Martin Schram: Why is VA adversary,
rather than advocate, of vets?
By Martin Schram - Scripps
News Service
5:04 p.m., Sunday, July 13, 2008
http://www.naplesnews.com/news/2008/Jul/13/martin-schram-why-va-adversary-rather-advocate-vet
When it comes to war and peace, we indeed
are two Americas.
One fights our nation’s wars. The
other pays those who go to war so the rest of us, our children and our grandchildren, won’t have to.
At least, that is the way it is supposed
to work. But a new book, written by this columnist, details scores of shameful ways in which our nation is failing the men
and women who volunteer to fight our wars in distant lands — and especially when they return home and discover they
must battle anew, this time with their own government, just to get treatment and benefits earned long ago.
“Vets Under Siege: How America Deceives
and Dishonors Those Who Fight Our Battles” (Thomas Dunne Books) chronicles more than a half century of tragic tales
of veterans who have been wronged, stacks of dust-gathering studies of delays and denials, official studies followed by official
inaction, as problems festered and veterans suffered.
There is the sad story of Gulf War Army
veteran Bill Florey, who developed a rare cancer after being exposed to Iraqi chemical weapons that the U.S. Army mistakenly
detonated at Khamisiyah, Iraq.
A series of horrendous failures and treatment
delays left him horribly disfigured and cancer-ridden.
Then the VA coldly rejected his modest request
for service-related disability compensation — without even checking its own data that would have proven the merits of
his request. The VA case adjudicator simply asserted in adversarial language that it was “less likely than not”

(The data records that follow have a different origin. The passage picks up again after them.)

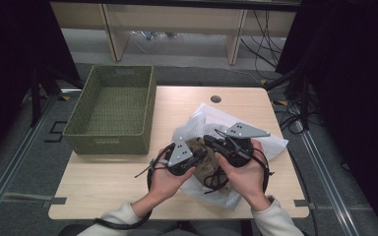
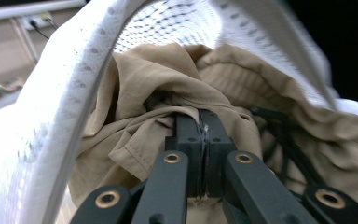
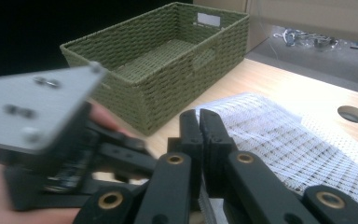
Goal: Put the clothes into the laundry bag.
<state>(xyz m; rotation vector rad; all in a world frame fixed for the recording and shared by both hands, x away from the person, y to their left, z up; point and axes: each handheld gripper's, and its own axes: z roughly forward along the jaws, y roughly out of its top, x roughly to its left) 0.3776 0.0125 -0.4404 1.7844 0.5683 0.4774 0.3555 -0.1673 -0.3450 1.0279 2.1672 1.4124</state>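
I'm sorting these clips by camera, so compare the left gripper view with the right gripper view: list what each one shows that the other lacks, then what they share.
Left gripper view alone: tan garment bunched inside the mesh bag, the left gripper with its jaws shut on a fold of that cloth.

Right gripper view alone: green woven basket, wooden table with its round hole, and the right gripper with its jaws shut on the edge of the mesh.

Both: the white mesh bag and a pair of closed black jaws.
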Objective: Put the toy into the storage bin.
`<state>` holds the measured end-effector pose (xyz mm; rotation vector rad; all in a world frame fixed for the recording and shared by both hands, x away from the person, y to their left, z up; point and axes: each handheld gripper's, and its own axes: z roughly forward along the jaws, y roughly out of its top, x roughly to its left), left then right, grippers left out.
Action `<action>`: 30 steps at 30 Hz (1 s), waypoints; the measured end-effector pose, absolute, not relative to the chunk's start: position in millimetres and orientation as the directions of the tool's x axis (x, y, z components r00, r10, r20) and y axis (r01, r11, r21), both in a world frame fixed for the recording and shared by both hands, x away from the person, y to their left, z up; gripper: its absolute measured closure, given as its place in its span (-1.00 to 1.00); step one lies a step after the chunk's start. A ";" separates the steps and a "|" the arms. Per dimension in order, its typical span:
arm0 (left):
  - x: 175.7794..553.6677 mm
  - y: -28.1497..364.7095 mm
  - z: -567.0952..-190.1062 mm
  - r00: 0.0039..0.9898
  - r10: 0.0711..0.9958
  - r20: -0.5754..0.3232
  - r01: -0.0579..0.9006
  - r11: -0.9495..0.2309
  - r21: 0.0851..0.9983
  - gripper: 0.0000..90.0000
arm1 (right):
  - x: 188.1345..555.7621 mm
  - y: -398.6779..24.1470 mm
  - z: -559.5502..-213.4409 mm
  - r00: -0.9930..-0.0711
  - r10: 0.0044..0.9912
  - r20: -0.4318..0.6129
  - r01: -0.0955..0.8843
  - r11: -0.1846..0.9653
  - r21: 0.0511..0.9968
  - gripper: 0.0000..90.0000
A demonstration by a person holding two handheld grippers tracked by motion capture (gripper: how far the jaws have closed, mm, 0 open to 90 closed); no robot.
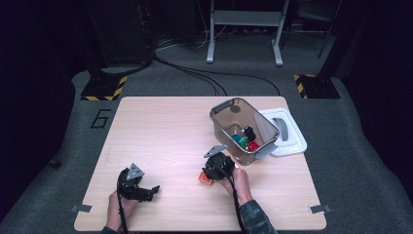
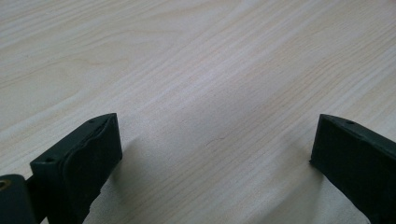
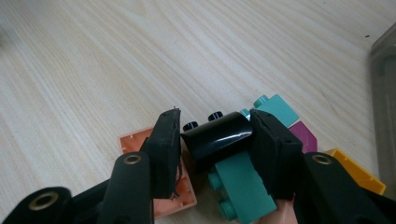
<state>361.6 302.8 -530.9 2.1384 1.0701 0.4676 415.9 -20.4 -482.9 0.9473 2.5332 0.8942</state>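
Note:
My right gripper (image 3: 215, 120) is shut on a glossy black rounded brick (image 3: 218, 139), with a jaw pressed against each of its sides. The black brick sits on a teal brick (image 3: 243, 189) in a small pile with a salmon-orange piece (image 3: 133, 141), another teal brick (image 3: 276, 107), a magenta one (image 3: 304, 136) and a yellow one (image 3: 357, 173). In the high view the right gripper (image 1: 218, 166) stands over the orange piece (image 1: 206, 178), just in front of the bin. My left gripper (image 2: 215, 140) is open over bare wood, resting near the front left of the table (image 1: 146, 189).
A clear grey-brown bin (image 1: 221, 124) holding several coloured bricks stands at the right rear of the table, its wall close to the right gripper (image 3: 385, 70). Its white lid (image 1: 292, 134) lies just right of it. The wooden table (image 1: 160, 126) stretches bare to the left.

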 end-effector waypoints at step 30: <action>361.6 302.9 -530.9 0.595 0.803 0.012 0.555 -0.422 0.717 -0.97 | 414.9 -28.0 -440.8 -0.718 0.693 -0.074 0.454 0.545 0.705 0.31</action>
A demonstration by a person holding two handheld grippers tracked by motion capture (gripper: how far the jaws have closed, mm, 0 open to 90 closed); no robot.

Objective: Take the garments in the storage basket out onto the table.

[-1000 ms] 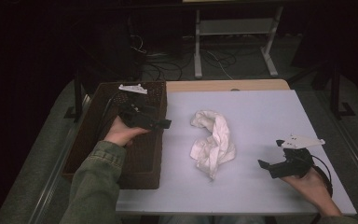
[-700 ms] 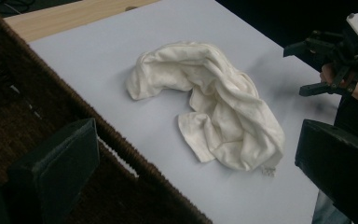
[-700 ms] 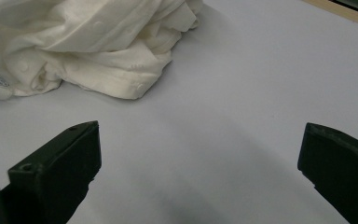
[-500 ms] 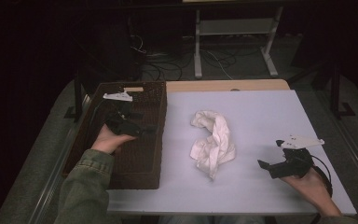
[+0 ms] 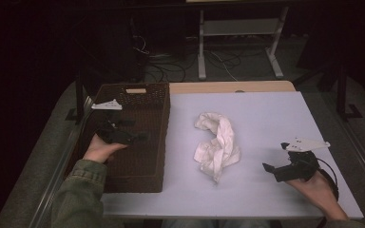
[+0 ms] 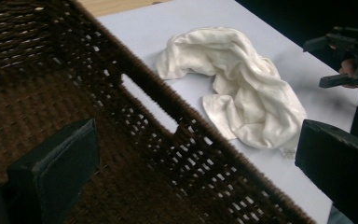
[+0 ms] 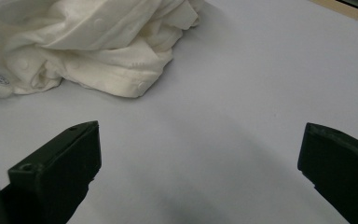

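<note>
High view is showing a crumpled white cloth lying near the middle of the pale table, well apart from both grippers and touching neither. Just to its left a dark brown wicker basket is sitting on the table's left part, its near wall facing the person. The left gripper is hovering over the basket's inside, its jaws standing wide apart and grasping nothing; in the left gripper view one jaw is lying over the woven floor and the other past the basket wall, with the cloth beyond. The right gripper is resting low at the table's right near corner, pointing toward the cloth, its jaws likewise spread and holding nothing; in the right gripper view bare tabletop is lying between them, the cloth ahead.
</note>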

that Florey’s chemical exposure caused his cancer.
Florey died of his brain cancer on New Year’s
Day, 2005. Six months later, a government study discovered that actually it was twice as likely as not that Florey’s
chemical weapons contamination caused the cancer that killed him.
There is the tale of Eric Adams, a military
policeman from Tampa, Fla., who served in both the Gulf War and the Iraq War. His job in Iraq included leading truck convoys
through dangerous territory. A roadside bomb exploded in front of his convoy and when he braked, a truck smashed into the
rear of his rented van, which had no seat belts.
Back home, a VA adjudicator initially felt
there was inadequate proof that his service even constituted combat conditions!
Then the adjudicator challenged the claim
for treatment of Adams’ post-traumatic stress disorder — even after presidential commission recommendations and
presidential directives that stressed the need to provide proper treatment and compensation to suffering veterans.
When Adams, who’d seen friends killed
in war, showed the VA adjudicator that he had been diagnosed by two VA doctors as suffering from PTSD, the VA changed its
ruling: The new ruling was that, yes, Adams did indeed have PTSD as his VA doctors had diagnosed. But the VA again rejected
his claim — on mind-numbing grounds that this former military policeman could not cite the specific wartime incident
that could be verified as the “stressor” that caused his PTSD.
There was the case of national guardsman
Garrett Anderson, of Champaign, Ill., a truck driver who was interviewed on CNN, after an explosive device cost him his right
arm, broke his jaw and left him with a body riddled with shrapnel.
Anderson didn’t get to collect service-related
benefits payments for the shrapnel wounds because the VA adjudicator actually wrote the following decision: “Shrapnel
wounds all over body not service connected.”
Not service connected?
How else did the VA think he got riddled
with shrapnel?
Taken together, the tales, statistics and
studies make clear one conclusion: The Department of Veterans Affairs has become infused with a mindset in which senior officials,
mid-level bureaucrats and low level adjudicators have too often acted as veterans’ adversaries, rather than veterans’
advocates.
The VA adjudicators often function as if
veterans are assumed to be attempting to bilk the government. Veterans are often left to find lawyers to fight their battles
against the VA. This mindset within certain segments of the VA was not addressed by the recent presidential commission’s
recommendations for veterans’ affairs. But no other solutions can succeed until it is recognized and addressed.
One solution: To banish the mindset of a
VA adversarial role, the VA should help veterans gather all information and build their best case for benefits claims.
And to foster a new mindset and instantly
re-badge the bureaucracy, the VA should be renamed as the Department of Veterans’ Advocacy.